* **ABOUT THIS EXERCISE**: The reply must repeat each entry exactly and contain no pictures.

* **EXERCISE INPUTS**:
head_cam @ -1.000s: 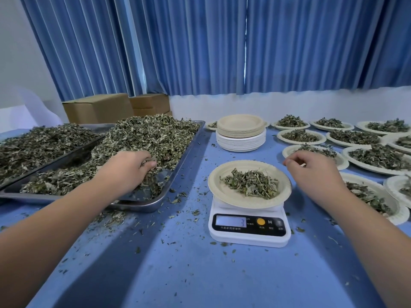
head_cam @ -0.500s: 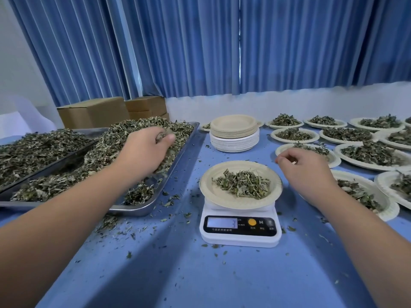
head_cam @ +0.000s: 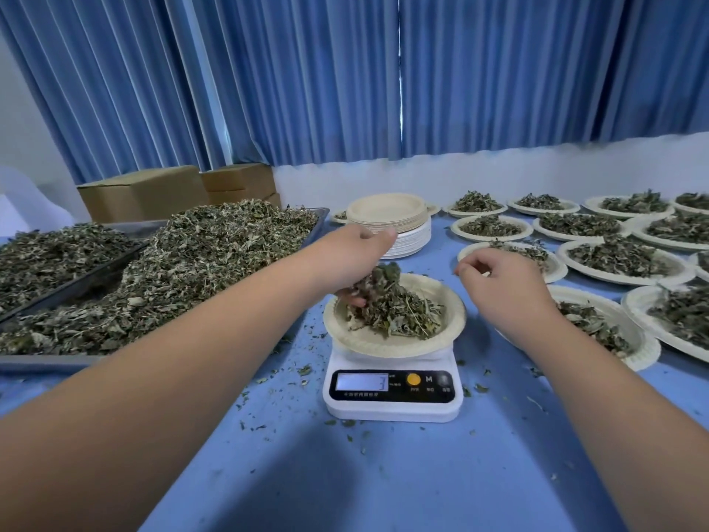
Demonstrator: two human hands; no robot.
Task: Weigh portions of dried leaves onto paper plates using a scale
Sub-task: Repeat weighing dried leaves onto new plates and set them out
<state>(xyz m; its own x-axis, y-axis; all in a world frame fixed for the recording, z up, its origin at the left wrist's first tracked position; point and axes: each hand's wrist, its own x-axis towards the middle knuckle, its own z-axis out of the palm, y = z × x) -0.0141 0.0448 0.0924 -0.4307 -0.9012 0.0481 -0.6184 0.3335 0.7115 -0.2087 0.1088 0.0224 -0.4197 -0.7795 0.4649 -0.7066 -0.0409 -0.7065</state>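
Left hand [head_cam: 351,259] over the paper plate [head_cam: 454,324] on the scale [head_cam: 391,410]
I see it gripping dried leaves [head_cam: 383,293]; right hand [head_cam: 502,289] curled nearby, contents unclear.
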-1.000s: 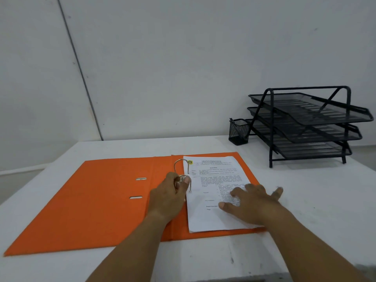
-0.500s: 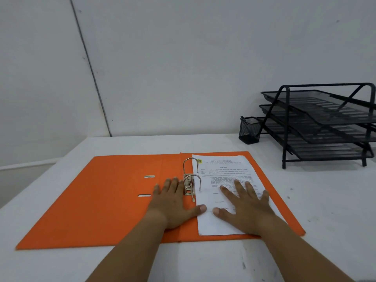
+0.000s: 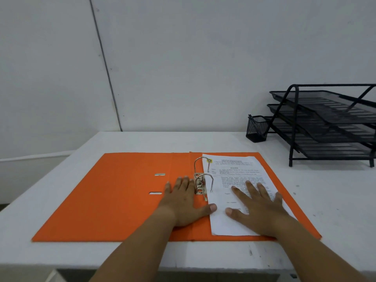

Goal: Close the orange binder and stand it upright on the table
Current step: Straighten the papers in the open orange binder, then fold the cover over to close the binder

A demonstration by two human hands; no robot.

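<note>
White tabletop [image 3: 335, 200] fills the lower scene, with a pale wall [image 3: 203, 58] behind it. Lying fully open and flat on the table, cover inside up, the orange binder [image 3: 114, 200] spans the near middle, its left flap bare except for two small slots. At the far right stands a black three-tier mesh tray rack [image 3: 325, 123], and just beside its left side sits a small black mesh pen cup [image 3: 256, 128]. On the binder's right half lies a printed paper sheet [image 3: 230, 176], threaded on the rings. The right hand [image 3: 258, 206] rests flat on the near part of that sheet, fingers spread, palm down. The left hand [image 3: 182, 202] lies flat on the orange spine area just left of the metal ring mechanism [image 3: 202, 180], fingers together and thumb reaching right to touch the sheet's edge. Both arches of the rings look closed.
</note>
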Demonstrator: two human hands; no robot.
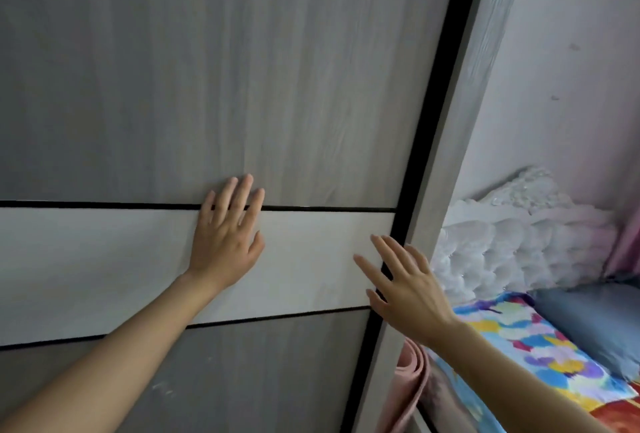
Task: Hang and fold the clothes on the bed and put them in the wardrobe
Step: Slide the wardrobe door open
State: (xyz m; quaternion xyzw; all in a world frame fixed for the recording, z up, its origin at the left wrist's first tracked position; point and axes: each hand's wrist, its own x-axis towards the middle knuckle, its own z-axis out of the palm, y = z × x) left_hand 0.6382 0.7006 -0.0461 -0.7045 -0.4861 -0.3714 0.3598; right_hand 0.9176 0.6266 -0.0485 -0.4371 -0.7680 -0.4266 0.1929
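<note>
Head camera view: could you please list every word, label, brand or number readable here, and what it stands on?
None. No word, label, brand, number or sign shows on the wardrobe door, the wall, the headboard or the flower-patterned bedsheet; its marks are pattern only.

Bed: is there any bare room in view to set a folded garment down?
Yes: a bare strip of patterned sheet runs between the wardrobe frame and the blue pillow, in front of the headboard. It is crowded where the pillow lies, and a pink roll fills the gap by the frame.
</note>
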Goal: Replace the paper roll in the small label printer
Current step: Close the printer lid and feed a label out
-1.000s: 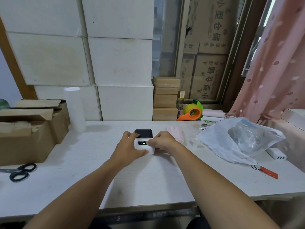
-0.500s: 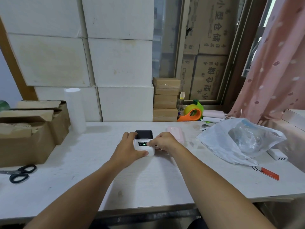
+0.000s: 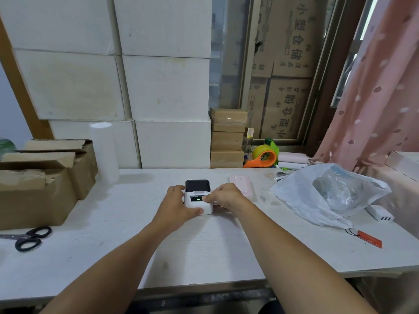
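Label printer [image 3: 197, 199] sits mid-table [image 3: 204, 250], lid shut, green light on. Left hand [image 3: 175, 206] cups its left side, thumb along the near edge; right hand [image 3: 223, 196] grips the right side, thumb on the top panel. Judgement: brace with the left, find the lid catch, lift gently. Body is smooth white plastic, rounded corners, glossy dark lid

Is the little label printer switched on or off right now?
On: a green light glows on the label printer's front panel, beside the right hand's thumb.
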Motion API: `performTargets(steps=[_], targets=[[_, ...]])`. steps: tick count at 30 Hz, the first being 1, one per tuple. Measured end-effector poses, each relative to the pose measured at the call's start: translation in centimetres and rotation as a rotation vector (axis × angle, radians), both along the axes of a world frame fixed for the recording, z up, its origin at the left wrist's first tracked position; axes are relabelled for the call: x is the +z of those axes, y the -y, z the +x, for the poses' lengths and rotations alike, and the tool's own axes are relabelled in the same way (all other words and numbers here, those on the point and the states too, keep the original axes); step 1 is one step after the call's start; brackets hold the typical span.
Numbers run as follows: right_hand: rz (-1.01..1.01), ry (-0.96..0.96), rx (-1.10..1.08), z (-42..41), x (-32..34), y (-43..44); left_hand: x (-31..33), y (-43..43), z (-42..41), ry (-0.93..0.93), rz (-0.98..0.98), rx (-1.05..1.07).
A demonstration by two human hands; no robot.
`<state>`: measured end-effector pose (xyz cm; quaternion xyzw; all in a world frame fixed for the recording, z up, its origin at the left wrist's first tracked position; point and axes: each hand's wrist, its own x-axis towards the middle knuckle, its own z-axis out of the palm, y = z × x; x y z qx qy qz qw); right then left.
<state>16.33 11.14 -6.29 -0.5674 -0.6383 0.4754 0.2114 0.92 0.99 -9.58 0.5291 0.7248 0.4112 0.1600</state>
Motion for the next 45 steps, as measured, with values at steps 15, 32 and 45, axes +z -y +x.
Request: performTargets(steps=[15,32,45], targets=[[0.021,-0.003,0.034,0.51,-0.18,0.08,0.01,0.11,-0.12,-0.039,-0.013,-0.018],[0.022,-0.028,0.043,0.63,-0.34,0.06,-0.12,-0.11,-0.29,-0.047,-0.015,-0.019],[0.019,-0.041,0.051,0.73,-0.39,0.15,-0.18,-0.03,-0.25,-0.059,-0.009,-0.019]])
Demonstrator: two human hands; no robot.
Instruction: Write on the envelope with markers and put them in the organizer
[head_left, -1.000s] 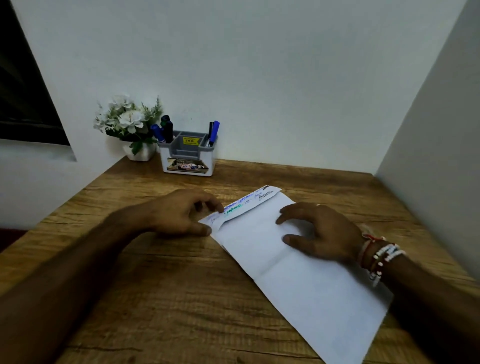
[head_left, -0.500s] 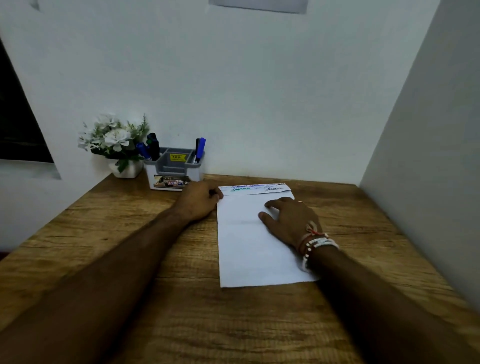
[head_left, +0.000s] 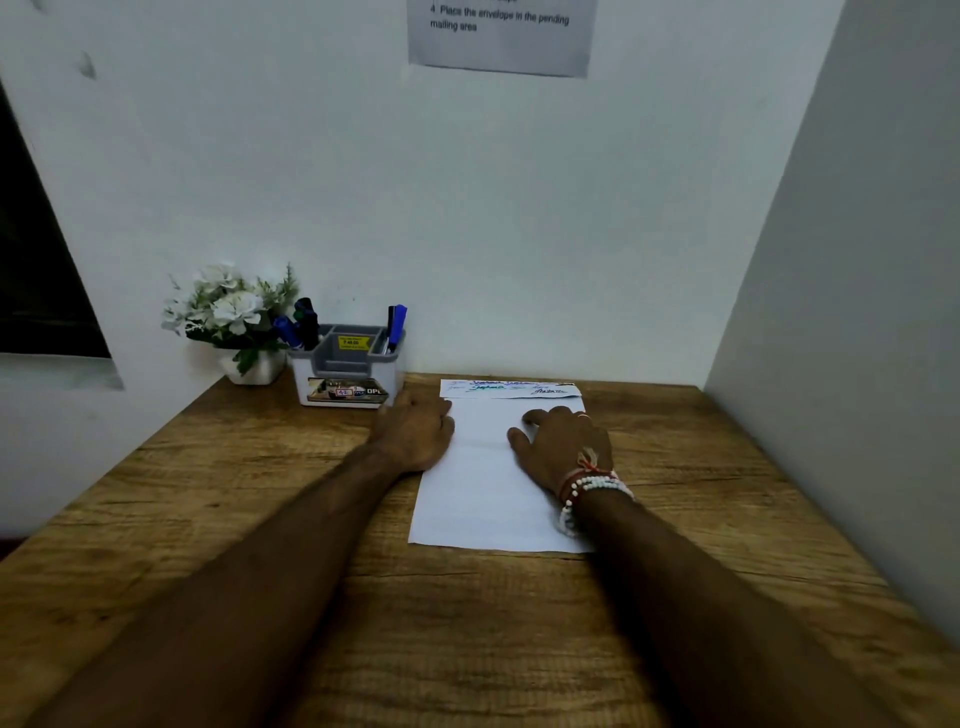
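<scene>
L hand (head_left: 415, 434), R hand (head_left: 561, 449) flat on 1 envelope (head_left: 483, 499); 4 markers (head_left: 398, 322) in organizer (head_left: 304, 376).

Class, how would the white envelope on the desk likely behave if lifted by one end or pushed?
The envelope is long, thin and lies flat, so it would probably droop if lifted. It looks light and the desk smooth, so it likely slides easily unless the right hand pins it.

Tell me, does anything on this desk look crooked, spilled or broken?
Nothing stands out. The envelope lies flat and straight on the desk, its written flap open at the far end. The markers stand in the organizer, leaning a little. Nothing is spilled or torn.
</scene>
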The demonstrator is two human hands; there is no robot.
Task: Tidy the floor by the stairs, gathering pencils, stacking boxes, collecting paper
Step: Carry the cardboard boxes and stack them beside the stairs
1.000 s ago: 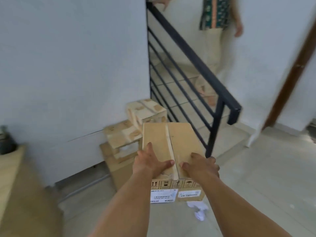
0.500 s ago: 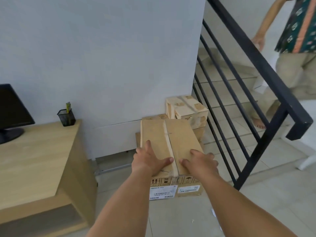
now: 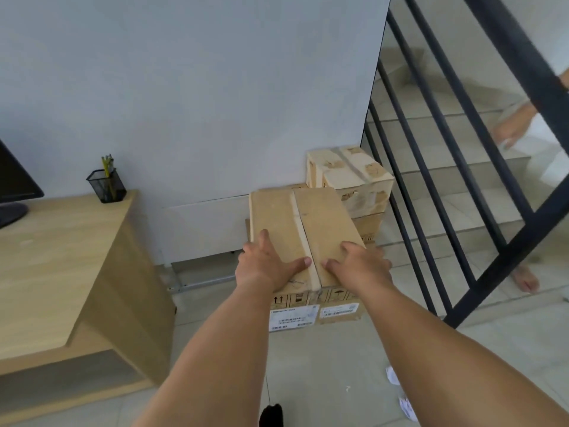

* **RESULT OF THE TASK**:
head_cam @ -1.000s: 
head_cam @ -0.500s: 
head_cam @ +0.000s: 
Demonstrator: two human hands; no robot.
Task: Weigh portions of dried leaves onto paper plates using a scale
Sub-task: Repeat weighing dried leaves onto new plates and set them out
<state>(xyz m; its own x-axis, y-axis; all in a world frame fixed for the recording, z up, its origin at the left wrist's first tracked position; point and axes: each hand's wrist, its own x-axis towards the middle knuckle, its own z-axis out of the palm, y = z × x) -0.0141 0.0448 0.0924 -0.4307 -0.9012 0.0481 -0.6184 0.3335 0.7115 -0.2087 0.1088 0.0224 -0.4197 -0.7795 0.4649 -0.7066 -0.0409 -0.7065</state>
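Left hand [head_cam: 351,259] over the paper plate [head_cam: 454,324] on the scale [head_cam: 391,410]
I see it gripping dried leaves [head_cam: 383,293]; right hand [head_cam: 502,289] curled nearby, contents unclear.
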-1.000s: 
-0.500s: 
+0.000s: 

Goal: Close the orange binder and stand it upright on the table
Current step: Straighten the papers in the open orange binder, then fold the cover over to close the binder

A demonstration by two human hands; no robot.

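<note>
White tabletop [image 3: 335, 200] fills the lower scene, with a pale wall [image 3: 203, 58] behind it. Lying fully open and flat on the table, cover inside up, the orange binder [image 3: 114, 200] spans the near middle, its left flap bare except for two small slots. At the far right stands a black three-tier mesh tray rack [image 3: 325, 123], and just beside its left side sits a small black mesh pen cup [image 3: 256, 128]. On the binder's right half lies a printed paper sheet [image 3: 230, 176], threaded on the rings. The right hand [image 3: 258, 206] rests flat on the near part of that sheet, fingers spread, palm down. The left hand [image 3: 182, 202] lies flat on the orange spine area just left of the metal ring mechanism [image 3: 202, 180], fingers together and thumb reaching right to touch the sheet's edge. Both arches of the rings look closed.
</note>
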Demonstrator: two human hands; no robot.
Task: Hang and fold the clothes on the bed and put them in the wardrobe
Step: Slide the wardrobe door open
State: (xyz m; quaternion xyzw; all in a world frame fixed for the recording, z up, its origin at the left wrist's first tracked position; point and axes: each hand's wrist, its own x-axis towards the middle knuckle, its own z-axis out of the palm, y = z × x) left_hand 0.6382 0.7006 -0.0461 -0.7045 -0.4861 -0.3714 0.3598; right_hand 0.9176 0.6266 -0.0485 -0.4371 -0.7680 -0.4266 0.1929
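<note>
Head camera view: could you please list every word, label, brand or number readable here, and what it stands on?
None. No word, label, brand, number or sign shows on the wardrobe door, the wall, the headboard or the flower-patterned bedsheet; its marks are pattern only.

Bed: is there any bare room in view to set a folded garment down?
Yes: a bare strip of patterned sheet runs between the wardrobe frame and the blue pillow, in front of the headboard. It is crowded where the pillow lies, and a pink roll fills the gap by the frame.
</note>
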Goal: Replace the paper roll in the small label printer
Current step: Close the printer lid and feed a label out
-1.000s: 
-0.500s: 
+0.000s: 
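Label printer [image 3: 197, 199] sits mid-table [image 3: 204, 250], lid shut, green light on. Left hand [image 3: 175, 206] cups its left side, thumb along the near edge; right hand [image 3: 223, 196] grips the right side, thumb on the top panel. Judgement: brace with the left, find the lid catch, lift gently. Body is smooth white plastic, rounded corners, glossy dark lid

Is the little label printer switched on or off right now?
On: a green light glows on the label printer's front panel, beside the right hand's thumb.
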Motion API: `performTargets(steps=[_], targets=[[_, ...]])`. steps: tick count at 30 Hz, the first being 1, one per tuple. Measured end-effector poses, each relative to the pose measured at the call's start: translation in centimetres and rotation as a rotation vector (axis × angle, radians), both along the axes of a world frame fixed for the recording, z up, its origin at the left wrist's first tracked position; axes are relabelled for the call: x is the +z of those axes, y the -y, z the +x, for the poses' lengths and rotations alike, and the tool's own axes are relabelled in the same way (all other words and numbers here, those on the point and the states too, keep the original axes); step 1 is one step after the call's start; brackets hold the typical span.
Numbers run as follows: right_hand: rz (-1.01..1.01), ry (-0.96..0.96), rx (-1.10..1.08), z (-42..41), x (-32..34), y (-43..44); left_hand: x (-31..33), y (-43..43), z (-42..41), ry (-0.93..0.93), rz (-0.98..0.98), rx (-1.05..1.07).
A demonstration by two human hands; no robot.
`<state>`: measured end-effector pose (xyz cm; quaternion xyzw; all in a world frame fixed for the recording, z up, its origin at the left wrist's first tracked position; point and axes: each hand's wrist, its own x-axis towards the middle knuckle, its own z-axis out of the palm, y = z × x; x y z qx qy qz qw); right then left.
<state>16.33 11.14 -6.29 -0.5674 -0.6383 0.4754 0.2114 0.92 0.99 -9.58 0.5291 0.7248 0.4112 0.1600</state>
Motion for the next 45 steps, as measured, with values at steps 15, 32 and 45, axes +z -y +x.
Request: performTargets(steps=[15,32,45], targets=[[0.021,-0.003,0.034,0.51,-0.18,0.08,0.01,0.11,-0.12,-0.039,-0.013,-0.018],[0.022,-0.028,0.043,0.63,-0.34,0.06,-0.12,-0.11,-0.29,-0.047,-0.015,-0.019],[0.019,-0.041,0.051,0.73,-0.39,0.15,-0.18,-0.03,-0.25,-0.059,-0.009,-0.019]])
Demonstrator: two human hands; no robot.
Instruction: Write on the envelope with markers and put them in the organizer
[head_left, -1.000s] 
[head_left, -0.500s] 
[head_left, +0.000s] 
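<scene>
L hand (head_left: 415, 434), R hand (head_left: 561, 449) flat on 1 envelope (head_left: 483, 499); 4 markers (head_left: 398, 322) in organizer (head_left: 304, 376).

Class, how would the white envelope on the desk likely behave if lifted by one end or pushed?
The envelope is long, thin and lies flat, so it would probably droop if lifted. It looks light and the desk smooth, so it likely slides easily unless the right hand pins it.

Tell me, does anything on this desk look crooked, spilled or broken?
Nothing stands out. The envelope lies flat and straight on the desk, its written flap open at the far end. The markers stand in the organizer, leaning a little. Nothing is spilled or torn.
</scene>
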The demonstrator is two human hands; there is no robot.
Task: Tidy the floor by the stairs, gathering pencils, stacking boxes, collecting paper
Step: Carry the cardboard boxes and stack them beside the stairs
1.000 s ago: 
0.500 s ago: 
now: 

The requested output has been given in full.